The very low profile Gerald Breslauer for years has been widely regarded as something like Hollywood’s unofficial chief financial officer, handling money and helping invest funds for the likes of David Geffen, Steven Spielberg, Michael Jackson and Bruce Springsteen. In large part, Breslauer’s firm has grown thanks to referrals from prominent Hollywood lawyer Barry Hirsch and the influential Creative Artists Agency.

Breslauer, through a spokesman, declined to discuss the events. But in a statement Thursday, Breslauer said that the merger with Siegel, Feldstein gives the firm better geographic representation in New York, San Francisco and Boston and “access to a larger pool of competition professions” to serve clients.

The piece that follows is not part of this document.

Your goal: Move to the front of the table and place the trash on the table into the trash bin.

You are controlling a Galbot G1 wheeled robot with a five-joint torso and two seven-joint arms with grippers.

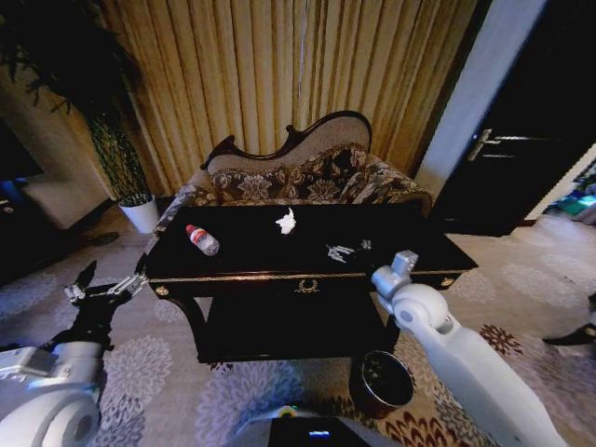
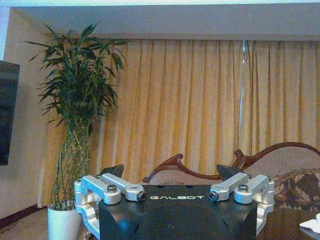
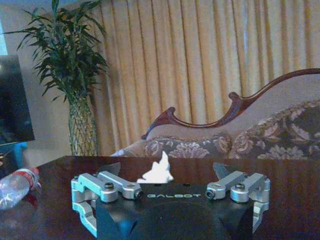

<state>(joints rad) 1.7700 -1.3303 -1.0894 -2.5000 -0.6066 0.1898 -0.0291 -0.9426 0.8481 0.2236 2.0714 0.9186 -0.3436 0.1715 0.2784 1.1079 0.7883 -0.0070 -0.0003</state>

In an interview, partner Barry Siegel said that the merger should be completed by May 1. The name of the new firm has not been decided, although Siegel said one possibility is that there will be a new umbrella name under which each firm would operate as a division.

In a statement, Chapman, Bird and Grey said they chose to leave because of a “shared business objective and mutual desire to offer more personalized yet sophisticated hands-on financial and business management services” to clients.

Which clients will chose which firm in the split up is still being decided. But sources note that Breslauer--who started in the business in 1951 out of UCLA--commands an unusually high degree of loyalty and trust in Hollywood.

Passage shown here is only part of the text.